妻が一人で自宅から出ていきました。別居の原因は、家計の管理や育児の方針について、お互いの考えが合わなかったことです。

現在、妻との間で離婚に向けた話をしています。離婚をすることやお金のことではおおむね意向が一致しているのですが、息子の親権者をどちらにするかで揉めています。

息子はまだ1歳です。私は平日日中は働いているので、直接子どもの面倒を見ることができません。現在、私の母に自宅に来てもらい、平日日中は母に息子を見てもらっています。今後、私が実家に戻って実家の近くで仕事を探すのか、現在の自宅の近くで保育園を探すのかは決めかねています。

妻は、「男親では子どもを育てられない」「日本の法律では母親が親権者になると決まっている」と言い張っています。

私としては、自分の手で息子を育てたいと思っています。本当に父親は親権者になれないのですか? 私が親権者になるためには、今後どうすればよいのでしょうか?

A「父親が親権者になることもあります」

一般論としては母親が親権者になる事案が多いのですが、必ず母親が親権者になるというわけではありません。父親が親権者になる事案もあります。

家庭裁判所が乳幼児の親権者を定めるとき、「母性優先の原則」と「継続性の原則」という考え方を重視しています。

「母性優先の原則」とは、母性的な役割を果たす親との関係を優先するという考え方です。乳幼児には、母性的な役割を果たす者が必要不可欠であると考えられているからです。よく誤解されていますが、「母性優先の原則」であって、「母親優先の原則」ではありません。一般的には、生物学上の母親が母性的な役割を果たしていることが多いようですが、父親が育児を積極的に行っているときには、父親が母性的な役割を果たしていることもあります。

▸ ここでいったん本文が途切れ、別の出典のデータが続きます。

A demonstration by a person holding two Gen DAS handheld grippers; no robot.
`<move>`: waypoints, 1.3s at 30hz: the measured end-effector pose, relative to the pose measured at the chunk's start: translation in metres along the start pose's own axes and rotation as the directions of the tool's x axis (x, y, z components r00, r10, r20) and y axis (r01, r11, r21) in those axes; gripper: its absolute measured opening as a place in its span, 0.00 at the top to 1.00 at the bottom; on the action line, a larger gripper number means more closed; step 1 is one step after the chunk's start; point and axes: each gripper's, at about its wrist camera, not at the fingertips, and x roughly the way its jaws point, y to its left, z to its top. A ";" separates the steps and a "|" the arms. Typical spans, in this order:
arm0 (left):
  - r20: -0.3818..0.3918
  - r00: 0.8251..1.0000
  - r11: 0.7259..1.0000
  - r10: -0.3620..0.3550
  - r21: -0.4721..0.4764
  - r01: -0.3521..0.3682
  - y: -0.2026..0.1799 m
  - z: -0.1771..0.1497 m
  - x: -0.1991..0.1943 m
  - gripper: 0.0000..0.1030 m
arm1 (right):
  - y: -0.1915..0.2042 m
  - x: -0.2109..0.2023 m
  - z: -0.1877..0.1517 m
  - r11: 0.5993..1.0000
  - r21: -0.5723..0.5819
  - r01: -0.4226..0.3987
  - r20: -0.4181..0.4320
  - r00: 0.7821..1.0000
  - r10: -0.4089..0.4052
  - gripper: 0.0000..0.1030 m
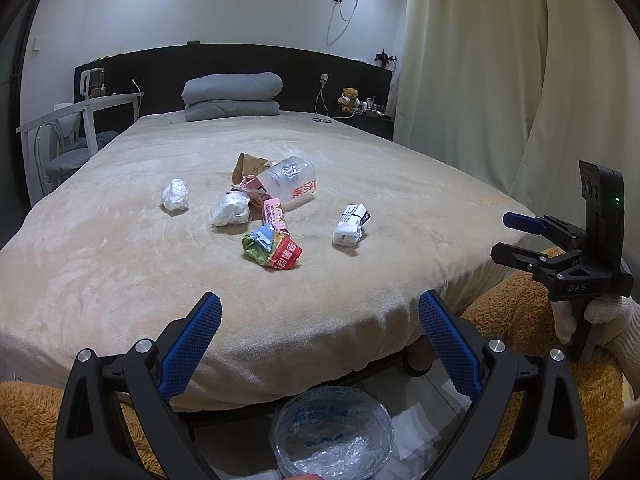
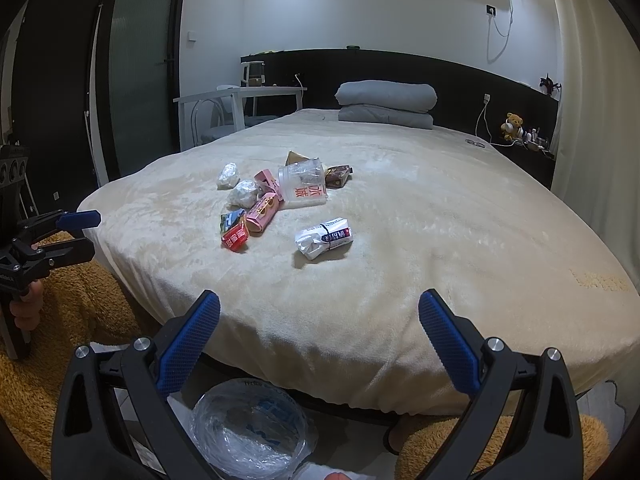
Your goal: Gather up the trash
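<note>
Several pieces of trash lie on the beige bed (image 1: 120, 248): a white crumpled wad (image 1: 175, 195), a second wad (image 1: 231, 209), a clear plastic cup (image 1: 290, 182), a pink carton (image 1: 276, 211), a green-red snack wrapper (image 1: 271, 249) and a white milk carton (image 1: 351, 225). The cup (image 2: 303, 184), the snack wrapper (image 2: 234, 230) and the milk carton (image 2: 325, 237) also show in the right wrist view. A bin lined with a clear bag (image 1: 332, 430) stands on the floor at the bed's foot, below both grippers. My left gripper (image 1: 320, 344) and right gripper (image 2: 320, 344) are open and empty, short of the bed's edge.
Folded grey bedding (image 1: 232, 96) lies at the headboard. A white desk and chair (image 1: 76, 128) stand left of the bed, curtains (image 1: 500, 60) on the right. An orange fluffy rug (image 1: 520, 312) covers the floor. The right gripper shows in the left wrist view (image 1: 508, 236).
</note>
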 end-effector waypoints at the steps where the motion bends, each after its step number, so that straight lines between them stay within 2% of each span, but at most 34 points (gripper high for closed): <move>1: 0.000 1.000 1.000 0.000 -0.001 0.000 0.000 0.000 0.000 0.06 | 0.000 0.000 0.000 1.000 0.000 0.000 0.000 1.000 0.000 0.04; 39: 0.012 1.000 1.000 -0.011 0.008 0.010 -0.004 0.004 -0.003 0.06 | 0.000 0.000 -0.003 1.000 -0.001 0.002 0.004 1.000 -0.002 0.04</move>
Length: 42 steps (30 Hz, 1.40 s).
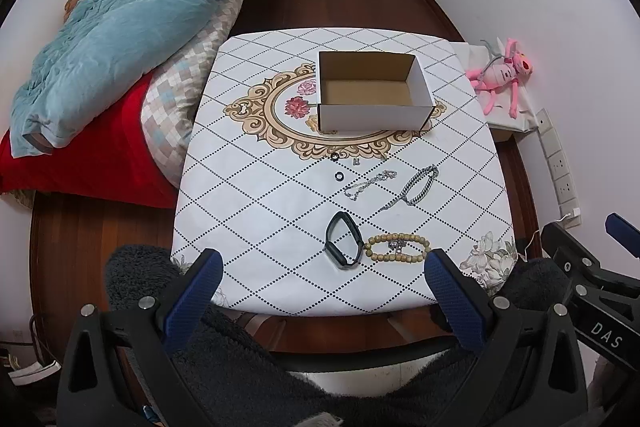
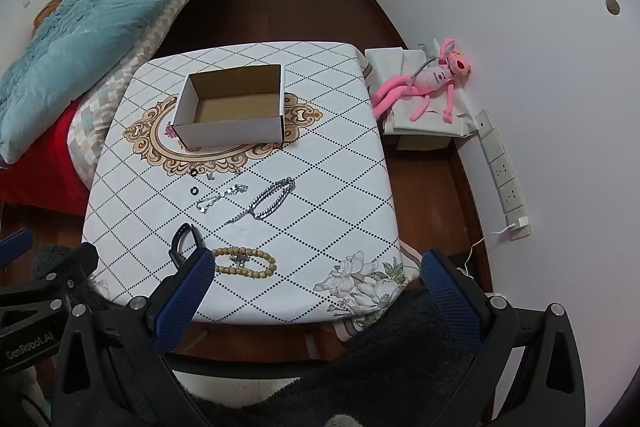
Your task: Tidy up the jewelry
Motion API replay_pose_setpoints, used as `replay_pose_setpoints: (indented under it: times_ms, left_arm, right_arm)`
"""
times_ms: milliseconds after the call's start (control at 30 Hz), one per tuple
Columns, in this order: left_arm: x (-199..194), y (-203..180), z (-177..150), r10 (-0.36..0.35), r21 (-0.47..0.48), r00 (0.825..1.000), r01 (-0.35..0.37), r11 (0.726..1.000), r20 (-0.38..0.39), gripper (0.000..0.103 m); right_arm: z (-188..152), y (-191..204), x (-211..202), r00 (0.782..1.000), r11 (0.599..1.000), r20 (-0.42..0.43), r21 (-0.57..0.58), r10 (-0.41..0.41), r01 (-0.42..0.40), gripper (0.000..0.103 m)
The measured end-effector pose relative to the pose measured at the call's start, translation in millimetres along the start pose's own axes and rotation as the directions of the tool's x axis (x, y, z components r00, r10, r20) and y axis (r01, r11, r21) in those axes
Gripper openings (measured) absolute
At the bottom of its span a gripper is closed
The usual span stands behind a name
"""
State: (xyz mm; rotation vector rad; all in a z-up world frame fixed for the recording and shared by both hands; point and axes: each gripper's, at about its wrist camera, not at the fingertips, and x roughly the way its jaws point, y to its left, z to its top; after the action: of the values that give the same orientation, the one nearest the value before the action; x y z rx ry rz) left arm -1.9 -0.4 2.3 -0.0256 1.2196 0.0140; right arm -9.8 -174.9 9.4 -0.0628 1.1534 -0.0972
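Observation:
An open, empty cardboard box (image 1: pixel 374 91) (image 2: pixel 232 107) stands at the far middle of the table (image 1: pixel 260 211) (image 2: pixel 340 187). In front of it lie two small black rings (image 1: pixel 339 176) (image 2: pixel 194 190), a thin silver chain (image 1: pixel 370 183) (image 2: pixel 222 198), a thick silver chain (image 1: pixel 418 185) (image 2: pixel 270 203), a black band (image 1: pixel 344 239) (image 2: pixel 182 241) and a wooden bead bracelet (image 1: pixel 398 247) (image 2: pixel 245 262). My left gripper (image 1: pixel 322 267) is open and empty over the table's near edge. My right gripper (image 2: pixel 314 267) is open and empty, also at the near edge.
A bed with a blue quilt (image 1: pixel 120 27) (image 2: pixel 80 23) is at the left. A pink plush toy (image 1: pixel 502 75) (image 2: pixel 424 83) lies on a low stand at the right by the wall. A power strip (image 2: pixel 504 179) hangs on the right wall.

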Motion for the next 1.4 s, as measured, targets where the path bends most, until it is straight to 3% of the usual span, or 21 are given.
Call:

「継続性の原則」とは、現実に子を監護している親を優先させるという考え方です。現在の監護状況が安定しているのであれば、その環境を変更させることは子どもにとって望ましくないと考えられているからです。

一般的には、乳幼児がいる夫婦が別居するときには、母親が子どもを連れて自宅を出る場合や父親が一人で自宅を出る場合が多いようです。これらの場合に「母性優性の原則」と「継続性の原則」を重視すると、現に母親が子どもを監護している状況に大きな問題がないのであれば、母親を親権者にするという判断になりやすいのです。そのため、親権の所在に争いがある事件では、母親が親権者になることが圧倒的に多くなります。

もっとも、上述の事情はあくまでも一般論です。事案によっては、父親が親権者になることもあり得ます。

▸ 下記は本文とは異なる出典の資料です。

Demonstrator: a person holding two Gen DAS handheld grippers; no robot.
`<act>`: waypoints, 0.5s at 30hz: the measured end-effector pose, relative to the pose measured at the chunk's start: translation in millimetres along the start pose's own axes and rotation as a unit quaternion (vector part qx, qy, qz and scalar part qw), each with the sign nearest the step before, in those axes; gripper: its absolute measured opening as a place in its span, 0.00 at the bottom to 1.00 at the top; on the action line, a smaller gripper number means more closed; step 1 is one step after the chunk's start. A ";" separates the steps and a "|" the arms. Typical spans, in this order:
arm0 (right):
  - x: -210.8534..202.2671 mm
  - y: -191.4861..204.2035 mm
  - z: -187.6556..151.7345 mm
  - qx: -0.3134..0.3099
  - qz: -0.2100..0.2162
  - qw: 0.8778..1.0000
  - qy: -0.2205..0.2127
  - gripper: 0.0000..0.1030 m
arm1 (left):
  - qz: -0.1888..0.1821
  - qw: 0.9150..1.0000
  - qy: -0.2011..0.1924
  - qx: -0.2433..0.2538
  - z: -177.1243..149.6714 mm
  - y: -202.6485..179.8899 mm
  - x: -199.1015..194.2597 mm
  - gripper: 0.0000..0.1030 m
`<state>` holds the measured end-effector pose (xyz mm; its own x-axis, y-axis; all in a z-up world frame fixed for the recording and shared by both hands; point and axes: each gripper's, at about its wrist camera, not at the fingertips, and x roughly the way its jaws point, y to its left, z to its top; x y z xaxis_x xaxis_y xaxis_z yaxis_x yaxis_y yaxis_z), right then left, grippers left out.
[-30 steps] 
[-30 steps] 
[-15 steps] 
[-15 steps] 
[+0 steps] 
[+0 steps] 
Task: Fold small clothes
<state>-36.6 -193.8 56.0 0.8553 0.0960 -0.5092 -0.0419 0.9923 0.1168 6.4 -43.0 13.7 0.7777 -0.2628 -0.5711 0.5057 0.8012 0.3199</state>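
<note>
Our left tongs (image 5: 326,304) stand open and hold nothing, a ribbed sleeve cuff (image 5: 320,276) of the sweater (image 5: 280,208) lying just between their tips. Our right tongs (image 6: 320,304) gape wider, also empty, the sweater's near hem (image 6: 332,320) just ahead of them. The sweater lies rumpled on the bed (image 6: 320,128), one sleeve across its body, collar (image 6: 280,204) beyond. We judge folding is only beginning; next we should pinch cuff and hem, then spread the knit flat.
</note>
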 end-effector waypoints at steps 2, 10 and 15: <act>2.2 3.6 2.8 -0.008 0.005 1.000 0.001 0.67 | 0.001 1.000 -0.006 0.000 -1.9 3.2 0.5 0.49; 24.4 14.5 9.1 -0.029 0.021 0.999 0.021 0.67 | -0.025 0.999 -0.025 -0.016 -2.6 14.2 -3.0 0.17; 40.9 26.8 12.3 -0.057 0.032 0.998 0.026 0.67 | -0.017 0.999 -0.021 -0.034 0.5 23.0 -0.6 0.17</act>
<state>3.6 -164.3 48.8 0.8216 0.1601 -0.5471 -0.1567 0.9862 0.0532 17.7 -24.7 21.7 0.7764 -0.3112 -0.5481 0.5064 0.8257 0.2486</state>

貴方の場合、母親が子供を置いて一人で自宅を出ており、現に父親側が子どもを監護していますので、父親が親権者になる可能性が十分にある事案と思います。今後の親権を巡る争いで優位にたつためには、できる限り貴方自身が育児を行うようにしてください。また、ご両親とも協議して今後の監護の方針を固めて、監護の実績を積み重ねてください。